▶ [Assigned task]:
Go through the data and copy each line where the string "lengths" appears.

▶ [Material to process]:
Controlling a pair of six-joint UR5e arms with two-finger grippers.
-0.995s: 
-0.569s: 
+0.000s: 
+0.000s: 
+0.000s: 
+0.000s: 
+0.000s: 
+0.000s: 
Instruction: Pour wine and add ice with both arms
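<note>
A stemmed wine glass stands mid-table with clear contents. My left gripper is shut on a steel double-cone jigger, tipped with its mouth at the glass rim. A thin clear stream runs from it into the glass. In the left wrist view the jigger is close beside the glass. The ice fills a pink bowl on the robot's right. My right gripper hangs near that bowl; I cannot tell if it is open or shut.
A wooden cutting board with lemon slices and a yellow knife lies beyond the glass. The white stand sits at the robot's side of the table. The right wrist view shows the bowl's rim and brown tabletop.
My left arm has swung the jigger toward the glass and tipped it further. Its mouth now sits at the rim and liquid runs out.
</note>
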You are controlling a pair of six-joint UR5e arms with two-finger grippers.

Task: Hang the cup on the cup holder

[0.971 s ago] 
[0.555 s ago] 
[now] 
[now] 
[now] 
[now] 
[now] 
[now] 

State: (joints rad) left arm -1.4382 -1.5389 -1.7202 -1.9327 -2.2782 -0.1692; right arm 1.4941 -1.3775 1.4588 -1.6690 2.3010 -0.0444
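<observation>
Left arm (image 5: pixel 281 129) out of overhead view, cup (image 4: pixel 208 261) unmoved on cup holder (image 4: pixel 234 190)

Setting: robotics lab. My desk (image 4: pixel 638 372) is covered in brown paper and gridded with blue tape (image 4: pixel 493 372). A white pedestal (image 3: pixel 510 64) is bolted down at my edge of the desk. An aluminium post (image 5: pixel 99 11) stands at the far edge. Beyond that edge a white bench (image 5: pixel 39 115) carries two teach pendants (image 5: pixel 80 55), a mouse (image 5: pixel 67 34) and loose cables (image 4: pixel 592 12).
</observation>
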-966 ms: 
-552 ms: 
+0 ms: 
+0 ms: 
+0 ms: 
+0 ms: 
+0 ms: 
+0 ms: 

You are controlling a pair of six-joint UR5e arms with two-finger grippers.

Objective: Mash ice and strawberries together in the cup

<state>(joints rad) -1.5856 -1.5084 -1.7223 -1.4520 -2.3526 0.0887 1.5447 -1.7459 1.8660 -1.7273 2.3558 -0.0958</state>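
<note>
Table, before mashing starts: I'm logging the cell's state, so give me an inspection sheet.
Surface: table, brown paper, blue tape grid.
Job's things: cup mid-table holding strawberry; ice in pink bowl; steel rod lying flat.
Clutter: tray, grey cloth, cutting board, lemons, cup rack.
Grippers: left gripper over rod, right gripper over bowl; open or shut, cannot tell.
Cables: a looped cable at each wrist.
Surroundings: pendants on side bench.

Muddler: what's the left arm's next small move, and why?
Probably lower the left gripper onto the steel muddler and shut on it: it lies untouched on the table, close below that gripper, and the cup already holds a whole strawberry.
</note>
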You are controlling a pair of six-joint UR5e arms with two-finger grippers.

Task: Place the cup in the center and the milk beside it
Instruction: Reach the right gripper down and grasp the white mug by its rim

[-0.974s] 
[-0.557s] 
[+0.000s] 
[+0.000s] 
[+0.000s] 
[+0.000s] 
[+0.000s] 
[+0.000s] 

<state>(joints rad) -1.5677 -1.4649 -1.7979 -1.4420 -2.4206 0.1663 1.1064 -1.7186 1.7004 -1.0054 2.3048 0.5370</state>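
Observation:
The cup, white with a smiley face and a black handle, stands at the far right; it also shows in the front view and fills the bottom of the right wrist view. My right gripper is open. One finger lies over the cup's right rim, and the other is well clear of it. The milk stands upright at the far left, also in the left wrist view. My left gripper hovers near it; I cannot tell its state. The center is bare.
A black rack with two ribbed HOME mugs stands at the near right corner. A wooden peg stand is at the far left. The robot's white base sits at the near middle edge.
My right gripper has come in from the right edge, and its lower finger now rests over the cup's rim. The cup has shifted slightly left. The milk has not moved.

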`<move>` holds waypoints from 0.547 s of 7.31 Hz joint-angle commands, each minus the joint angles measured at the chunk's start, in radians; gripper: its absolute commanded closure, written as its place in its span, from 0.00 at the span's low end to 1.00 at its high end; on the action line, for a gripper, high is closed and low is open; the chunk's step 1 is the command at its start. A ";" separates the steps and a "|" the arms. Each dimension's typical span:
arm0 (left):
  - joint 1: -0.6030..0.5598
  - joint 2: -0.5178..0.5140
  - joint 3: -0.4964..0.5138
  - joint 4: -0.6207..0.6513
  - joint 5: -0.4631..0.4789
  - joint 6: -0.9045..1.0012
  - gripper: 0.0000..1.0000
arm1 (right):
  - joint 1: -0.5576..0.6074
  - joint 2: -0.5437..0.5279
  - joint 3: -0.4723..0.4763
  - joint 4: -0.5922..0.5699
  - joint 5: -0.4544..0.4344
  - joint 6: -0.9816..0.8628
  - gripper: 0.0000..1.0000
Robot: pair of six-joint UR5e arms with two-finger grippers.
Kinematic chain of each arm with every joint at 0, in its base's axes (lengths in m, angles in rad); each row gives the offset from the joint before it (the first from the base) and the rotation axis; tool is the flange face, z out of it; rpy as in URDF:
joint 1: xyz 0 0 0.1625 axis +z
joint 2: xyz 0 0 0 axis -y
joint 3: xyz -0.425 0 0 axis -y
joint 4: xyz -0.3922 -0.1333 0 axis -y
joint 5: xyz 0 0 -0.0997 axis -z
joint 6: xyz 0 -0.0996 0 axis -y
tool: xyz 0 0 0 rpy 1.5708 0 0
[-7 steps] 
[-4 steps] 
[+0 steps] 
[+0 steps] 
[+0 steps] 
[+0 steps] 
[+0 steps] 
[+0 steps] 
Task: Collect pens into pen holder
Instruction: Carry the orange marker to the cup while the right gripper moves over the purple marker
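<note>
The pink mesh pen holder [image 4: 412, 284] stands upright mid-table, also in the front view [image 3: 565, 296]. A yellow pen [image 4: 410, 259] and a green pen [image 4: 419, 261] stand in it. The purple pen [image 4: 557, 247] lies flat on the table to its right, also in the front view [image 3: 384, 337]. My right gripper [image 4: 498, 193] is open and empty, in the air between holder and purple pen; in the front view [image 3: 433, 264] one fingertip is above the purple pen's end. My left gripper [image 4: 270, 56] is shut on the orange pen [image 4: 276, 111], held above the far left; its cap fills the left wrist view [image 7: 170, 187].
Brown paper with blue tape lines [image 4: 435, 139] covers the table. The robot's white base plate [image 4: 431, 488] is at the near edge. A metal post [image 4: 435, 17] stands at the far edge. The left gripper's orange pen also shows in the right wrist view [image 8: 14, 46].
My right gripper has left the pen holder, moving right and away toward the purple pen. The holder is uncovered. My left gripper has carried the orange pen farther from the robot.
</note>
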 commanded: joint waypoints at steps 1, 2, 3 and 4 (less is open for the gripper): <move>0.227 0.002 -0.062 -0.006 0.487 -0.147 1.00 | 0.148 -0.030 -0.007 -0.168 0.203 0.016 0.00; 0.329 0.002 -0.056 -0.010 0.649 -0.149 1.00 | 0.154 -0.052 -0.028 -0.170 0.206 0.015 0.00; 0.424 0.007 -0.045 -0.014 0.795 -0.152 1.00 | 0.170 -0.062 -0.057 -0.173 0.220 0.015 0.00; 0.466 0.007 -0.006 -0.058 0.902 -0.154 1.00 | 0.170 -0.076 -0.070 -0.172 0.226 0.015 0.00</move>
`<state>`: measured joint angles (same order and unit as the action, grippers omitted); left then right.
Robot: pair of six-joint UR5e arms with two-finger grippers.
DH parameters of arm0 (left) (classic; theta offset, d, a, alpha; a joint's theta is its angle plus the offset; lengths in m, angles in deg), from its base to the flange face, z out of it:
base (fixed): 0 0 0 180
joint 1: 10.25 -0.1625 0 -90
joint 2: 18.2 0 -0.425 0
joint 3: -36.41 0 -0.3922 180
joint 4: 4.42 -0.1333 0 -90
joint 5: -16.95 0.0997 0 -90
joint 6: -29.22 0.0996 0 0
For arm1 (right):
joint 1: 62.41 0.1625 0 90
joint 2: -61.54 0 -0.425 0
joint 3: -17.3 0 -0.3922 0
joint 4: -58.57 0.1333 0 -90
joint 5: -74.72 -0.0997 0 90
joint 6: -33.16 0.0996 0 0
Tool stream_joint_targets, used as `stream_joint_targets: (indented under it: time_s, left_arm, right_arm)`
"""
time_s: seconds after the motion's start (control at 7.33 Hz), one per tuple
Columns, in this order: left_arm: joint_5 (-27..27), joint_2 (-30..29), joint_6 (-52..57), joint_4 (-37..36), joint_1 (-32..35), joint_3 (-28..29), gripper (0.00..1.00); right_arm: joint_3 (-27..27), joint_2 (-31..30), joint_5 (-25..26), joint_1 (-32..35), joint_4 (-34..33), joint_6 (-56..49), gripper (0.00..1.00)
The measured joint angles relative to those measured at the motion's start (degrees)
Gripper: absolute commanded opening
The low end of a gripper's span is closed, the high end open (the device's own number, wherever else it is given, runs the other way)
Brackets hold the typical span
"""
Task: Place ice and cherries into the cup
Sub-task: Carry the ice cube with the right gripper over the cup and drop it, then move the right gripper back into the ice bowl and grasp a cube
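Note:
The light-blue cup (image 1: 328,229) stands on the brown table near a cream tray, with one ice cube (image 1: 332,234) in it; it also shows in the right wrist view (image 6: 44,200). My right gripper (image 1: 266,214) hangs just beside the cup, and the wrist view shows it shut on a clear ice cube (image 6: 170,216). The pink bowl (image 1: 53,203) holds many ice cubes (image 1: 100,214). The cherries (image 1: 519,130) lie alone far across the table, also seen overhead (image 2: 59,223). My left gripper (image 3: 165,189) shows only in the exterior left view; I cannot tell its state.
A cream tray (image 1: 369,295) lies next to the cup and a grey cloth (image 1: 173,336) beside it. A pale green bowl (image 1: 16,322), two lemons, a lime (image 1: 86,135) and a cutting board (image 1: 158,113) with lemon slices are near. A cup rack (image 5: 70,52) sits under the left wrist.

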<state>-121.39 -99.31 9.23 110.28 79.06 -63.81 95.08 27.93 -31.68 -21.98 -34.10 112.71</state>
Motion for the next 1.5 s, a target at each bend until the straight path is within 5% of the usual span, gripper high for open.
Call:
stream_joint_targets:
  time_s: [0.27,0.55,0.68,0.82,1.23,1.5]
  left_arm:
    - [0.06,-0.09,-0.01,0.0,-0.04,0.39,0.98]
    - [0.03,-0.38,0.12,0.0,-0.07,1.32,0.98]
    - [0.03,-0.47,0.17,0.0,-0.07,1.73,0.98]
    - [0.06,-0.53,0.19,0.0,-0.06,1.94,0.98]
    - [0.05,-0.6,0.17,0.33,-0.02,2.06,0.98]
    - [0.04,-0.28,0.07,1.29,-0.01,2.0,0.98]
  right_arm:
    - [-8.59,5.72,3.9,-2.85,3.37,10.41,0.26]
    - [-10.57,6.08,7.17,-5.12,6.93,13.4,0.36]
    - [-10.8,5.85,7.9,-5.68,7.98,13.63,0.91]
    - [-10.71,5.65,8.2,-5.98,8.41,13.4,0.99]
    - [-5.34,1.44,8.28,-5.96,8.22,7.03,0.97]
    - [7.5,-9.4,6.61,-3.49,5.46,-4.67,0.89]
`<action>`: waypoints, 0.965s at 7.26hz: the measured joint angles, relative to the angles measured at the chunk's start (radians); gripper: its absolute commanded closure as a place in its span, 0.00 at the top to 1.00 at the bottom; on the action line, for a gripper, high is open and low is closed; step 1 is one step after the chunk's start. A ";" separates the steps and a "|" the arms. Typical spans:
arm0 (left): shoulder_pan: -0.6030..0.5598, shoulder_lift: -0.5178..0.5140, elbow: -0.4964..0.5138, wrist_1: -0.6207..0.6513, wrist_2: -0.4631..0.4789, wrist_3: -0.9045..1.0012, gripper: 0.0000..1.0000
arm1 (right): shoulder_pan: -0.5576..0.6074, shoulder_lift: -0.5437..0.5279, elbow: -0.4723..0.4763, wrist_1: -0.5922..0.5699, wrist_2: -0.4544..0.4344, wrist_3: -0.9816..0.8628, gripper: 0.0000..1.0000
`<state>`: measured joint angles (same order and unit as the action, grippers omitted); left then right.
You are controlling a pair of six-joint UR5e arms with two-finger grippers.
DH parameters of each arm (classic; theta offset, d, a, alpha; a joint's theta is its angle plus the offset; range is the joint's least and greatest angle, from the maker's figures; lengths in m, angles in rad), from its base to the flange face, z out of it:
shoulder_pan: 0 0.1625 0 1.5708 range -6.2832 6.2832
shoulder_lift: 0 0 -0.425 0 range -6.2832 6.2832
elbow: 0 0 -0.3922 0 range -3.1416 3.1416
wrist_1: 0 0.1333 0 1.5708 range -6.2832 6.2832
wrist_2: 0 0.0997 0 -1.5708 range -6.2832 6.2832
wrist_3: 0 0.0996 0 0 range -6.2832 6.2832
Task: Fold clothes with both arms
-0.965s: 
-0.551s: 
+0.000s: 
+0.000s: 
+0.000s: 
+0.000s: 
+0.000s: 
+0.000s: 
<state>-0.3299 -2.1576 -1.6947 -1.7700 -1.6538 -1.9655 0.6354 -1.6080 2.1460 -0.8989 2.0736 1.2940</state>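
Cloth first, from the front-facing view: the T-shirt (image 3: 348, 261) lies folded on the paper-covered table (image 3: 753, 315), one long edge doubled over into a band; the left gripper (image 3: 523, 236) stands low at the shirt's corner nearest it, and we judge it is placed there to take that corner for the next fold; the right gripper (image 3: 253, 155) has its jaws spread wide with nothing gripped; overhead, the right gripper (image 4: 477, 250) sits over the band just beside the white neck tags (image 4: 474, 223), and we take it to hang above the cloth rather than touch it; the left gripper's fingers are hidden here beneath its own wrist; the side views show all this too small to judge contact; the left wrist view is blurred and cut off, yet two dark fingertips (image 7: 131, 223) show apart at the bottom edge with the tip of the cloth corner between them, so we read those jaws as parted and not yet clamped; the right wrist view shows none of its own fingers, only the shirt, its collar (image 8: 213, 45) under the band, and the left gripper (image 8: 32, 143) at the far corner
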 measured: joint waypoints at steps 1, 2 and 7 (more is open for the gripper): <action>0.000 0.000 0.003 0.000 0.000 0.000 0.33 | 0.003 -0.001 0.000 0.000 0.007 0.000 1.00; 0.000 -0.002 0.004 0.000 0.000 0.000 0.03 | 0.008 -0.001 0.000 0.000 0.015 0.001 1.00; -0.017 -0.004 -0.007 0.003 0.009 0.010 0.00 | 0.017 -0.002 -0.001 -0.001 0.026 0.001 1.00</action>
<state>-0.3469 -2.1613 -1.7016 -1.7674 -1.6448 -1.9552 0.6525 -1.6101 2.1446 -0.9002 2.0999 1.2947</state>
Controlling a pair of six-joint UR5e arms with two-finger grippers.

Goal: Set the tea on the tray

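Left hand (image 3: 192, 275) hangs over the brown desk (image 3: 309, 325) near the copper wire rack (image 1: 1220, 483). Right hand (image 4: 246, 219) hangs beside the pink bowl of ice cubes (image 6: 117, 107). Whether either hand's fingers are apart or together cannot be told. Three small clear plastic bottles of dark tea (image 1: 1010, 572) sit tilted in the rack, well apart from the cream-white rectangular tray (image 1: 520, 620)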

▶ [Answer to this task]:
Kinematic chain of each arm with every joint at 0, in its base's axes (lengths in m, angles in rad); each row gives the offset from the joint before it (the first from the base) and the rotation axis; tool is the flange face, z out of it; rpy as in URDF:
DH parameters of arm0 (left) (classic; theta offset, d, a, alpha; a joint's theta is its angle plus the offset; lengths in m, angles in deg), from its base to the flange face, z out of it:
DH parameters of each arm (classic; theta offset, d, a, alpha; a joint's theta is its angle plus the offset; range is the joint's least and greatest angle, from the maker's figures; lengths in m, angles in rad), from its base to the flange face, z out of it:

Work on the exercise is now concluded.